Я подумала: вот и хорошо, что он прочитал письмо.

 

Утром я проснулась — отца дома не было. Заглянула в шкафчик, где деньги, пересчитала — много все-таки пропил. Взяла все, что там оставалось, себе в кошелек. Жалко на пропой.

Весь этот день у меня был занят настолько, что и о Мишке почти забылось, не то что об отце.

На кафедре творился праздник предвкушения: вечером банкет по случаю шефова юбилея. Ожидание праздника — всегда лучшая его часть. Цветы принесли еще с утра, принесли и преподнесли: красные и белые гвоздики посреди зимы. Дамы светились. Некоторые нарядились заранее — те, что не успевали после занятий съездить домой переодеться. Ах, как трогательны эти «вечерние» наряды преподавательниц: это все тот же костюм неотступного делового фасона, только сшитый из панбархата. Целый день ходили и разглядывали друг друга. Ах-ах-ах!
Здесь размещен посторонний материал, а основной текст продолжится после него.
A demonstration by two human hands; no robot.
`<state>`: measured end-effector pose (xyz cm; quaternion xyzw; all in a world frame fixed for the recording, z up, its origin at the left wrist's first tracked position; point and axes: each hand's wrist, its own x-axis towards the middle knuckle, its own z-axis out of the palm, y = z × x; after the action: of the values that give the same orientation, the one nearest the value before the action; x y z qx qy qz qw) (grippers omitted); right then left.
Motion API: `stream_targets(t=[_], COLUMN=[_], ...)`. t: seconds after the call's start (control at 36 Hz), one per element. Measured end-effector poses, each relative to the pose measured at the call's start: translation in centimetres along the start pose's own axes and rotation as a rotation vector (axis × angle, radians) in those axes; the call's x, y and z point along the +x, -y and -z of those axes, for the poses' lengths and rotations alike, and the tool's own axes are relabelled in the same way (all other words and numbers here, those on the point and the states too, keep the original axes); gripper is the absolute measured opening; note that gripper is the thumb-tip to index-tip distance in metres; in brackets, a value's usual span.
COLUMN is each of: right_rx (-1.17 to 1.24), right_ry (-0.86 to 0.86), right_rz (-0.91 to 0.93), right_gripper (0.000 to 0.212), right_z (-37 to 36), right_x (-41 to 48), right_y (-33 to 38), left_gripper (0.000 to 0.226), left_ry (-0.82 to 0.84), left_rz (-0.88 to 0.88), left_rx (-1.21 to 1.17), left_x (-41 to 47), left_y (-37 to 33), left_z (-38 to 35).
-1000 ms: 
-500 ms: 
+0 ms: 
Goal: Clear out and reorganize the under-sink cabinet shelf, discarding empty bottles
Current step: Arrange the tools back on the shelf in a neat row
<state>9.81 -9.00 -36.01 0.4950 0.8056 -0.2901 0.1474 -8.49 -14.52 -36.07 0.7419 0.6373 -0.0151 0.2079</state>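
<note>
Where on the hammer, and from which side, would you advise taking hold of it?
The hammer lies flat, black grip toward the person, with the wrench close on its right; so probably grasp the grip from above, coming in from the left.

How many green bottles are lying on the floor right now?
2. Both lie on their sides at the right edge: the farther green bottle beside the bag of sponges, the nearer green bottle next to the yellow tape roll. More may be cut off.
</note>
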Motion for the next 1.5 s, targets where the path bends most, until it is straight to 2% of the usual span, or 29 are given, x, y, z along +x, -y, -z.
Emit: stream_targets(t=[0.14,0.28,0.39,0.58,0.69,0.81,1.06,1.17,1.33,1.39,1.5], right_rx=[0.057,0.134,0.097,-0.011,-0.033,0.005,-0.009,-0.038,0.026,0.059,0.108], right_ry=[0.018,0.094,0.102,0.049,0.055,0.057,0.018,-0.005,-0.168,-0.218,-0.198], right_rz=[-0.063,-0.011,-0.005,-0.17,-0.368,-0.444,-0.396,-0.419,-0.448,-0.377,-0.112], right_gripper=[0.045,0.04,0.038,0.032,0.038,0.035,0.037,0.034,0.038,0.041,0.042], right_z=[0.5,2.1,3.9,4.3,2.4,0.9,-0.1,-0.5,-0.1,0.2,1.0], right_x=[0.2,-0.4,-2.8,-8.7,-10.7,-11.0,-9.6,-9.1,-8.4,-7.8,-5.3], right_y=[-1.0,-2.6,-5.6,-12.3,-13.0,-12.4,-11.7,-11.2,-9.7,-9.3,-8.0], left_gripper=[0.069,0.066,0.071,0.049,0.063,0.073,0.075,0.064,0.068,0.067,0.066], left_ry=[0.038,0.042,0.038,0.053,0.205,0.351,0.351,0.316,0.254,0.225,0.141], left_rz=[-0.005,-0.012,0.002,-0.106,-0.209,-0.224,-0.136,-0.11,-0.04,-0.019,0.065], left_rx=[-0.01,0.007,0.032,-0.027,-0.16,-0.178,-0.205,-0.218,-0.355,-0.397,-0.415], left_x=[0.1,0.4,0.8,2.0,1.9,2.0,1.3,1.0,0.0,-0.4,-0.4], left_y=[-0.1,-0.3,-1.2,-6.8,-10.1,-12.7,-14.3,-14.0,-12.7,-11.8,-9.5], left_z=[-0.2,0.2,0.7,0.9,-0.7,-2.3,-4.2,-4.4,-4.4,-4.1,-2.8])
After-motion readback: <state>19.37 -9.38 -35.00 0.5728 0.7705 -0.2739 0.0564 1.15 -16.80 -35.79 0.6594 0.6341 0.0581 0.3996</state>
— Ну, можешь ты пойти  д л я  м е н я? — умоляла Шура.

— Я уже сходила раз  д л я  т е б я...

— Ну и что, плохо было?

«Знала бы ты...» — подумала я.

— Пошли, а? — смотрит.

Я молчу. Шура, конечно, видит: мне хочется быть уговоренной. Да, это так. Представить только: все будут гулять — а это надо, надо иногда — взбрыкнуть, отвлечься, вон как хорошо мы вчера с Шурой в кафе поужинали! — а я в обнимку со своими принципами поплетусь в пустой голодный дом. Сердилась баба на торг, а торг про то и не ведал. Приду домой, — а там Мишки нет, а есть отец...

Шура все видит, все понимает и хочет мне помочь, но я упорно лицемерю:

— Мишка меня учил, что человек слаб и потому должен избегать соблазнов. А там будут одни соблазны: музыка, вино... Все удила распустятся.

— Вот и хорошо! Хоть расслабишься немного.

— ...Будут говорить сладкие речи про многие поколения математиков и инженеров, воспитанных юбиляром, я буду улыбаться и аплодировать, — а он всю жизнь только и делал, что трясся за свое кресло и все за него продал...

— Ах, да уже слыхали! — потеряв терпение, злится Шура.

— И хочешь, чтобы я пошла на этот банкет получать удовольствие?! — Задетая ее тоном, я еще упрямее стою на своем и даже переусердствовала: так глубоко зарылась в свою принципиальность, что, боюсь, Шуре меня оттуда уже не выручить.

Но Шура все же выручила, найдя замечательный ход: она расстроилась, обиделась и сказала:

— Ну, конечно, как всегда: все в дерьме, а ты в белом. Выходит, и я не должна идти, так? Если я честный человек, конечно... Ведь в такое положение ты меня ставишь?

Тут мне ничего не остается, как бормотать, что, пожалуй, это был перебор, что действительно это слишком категорично для того, чтобы быть правдой...

— Ну хочешь, я пойду?

А Шура, умница, не сразу выходя из обиды, ворчит, что, мол, надо быть человечной; мы все, конечно, ничтожества и подлецы, но при этом все нуждаемся в человечности и, если хочешь, в нежности — и может быть, именно этим ты сделаешь для нас больше, чем своей знаменитой непримиримостью. По пословице: в ком добра нет, в том и правды мало.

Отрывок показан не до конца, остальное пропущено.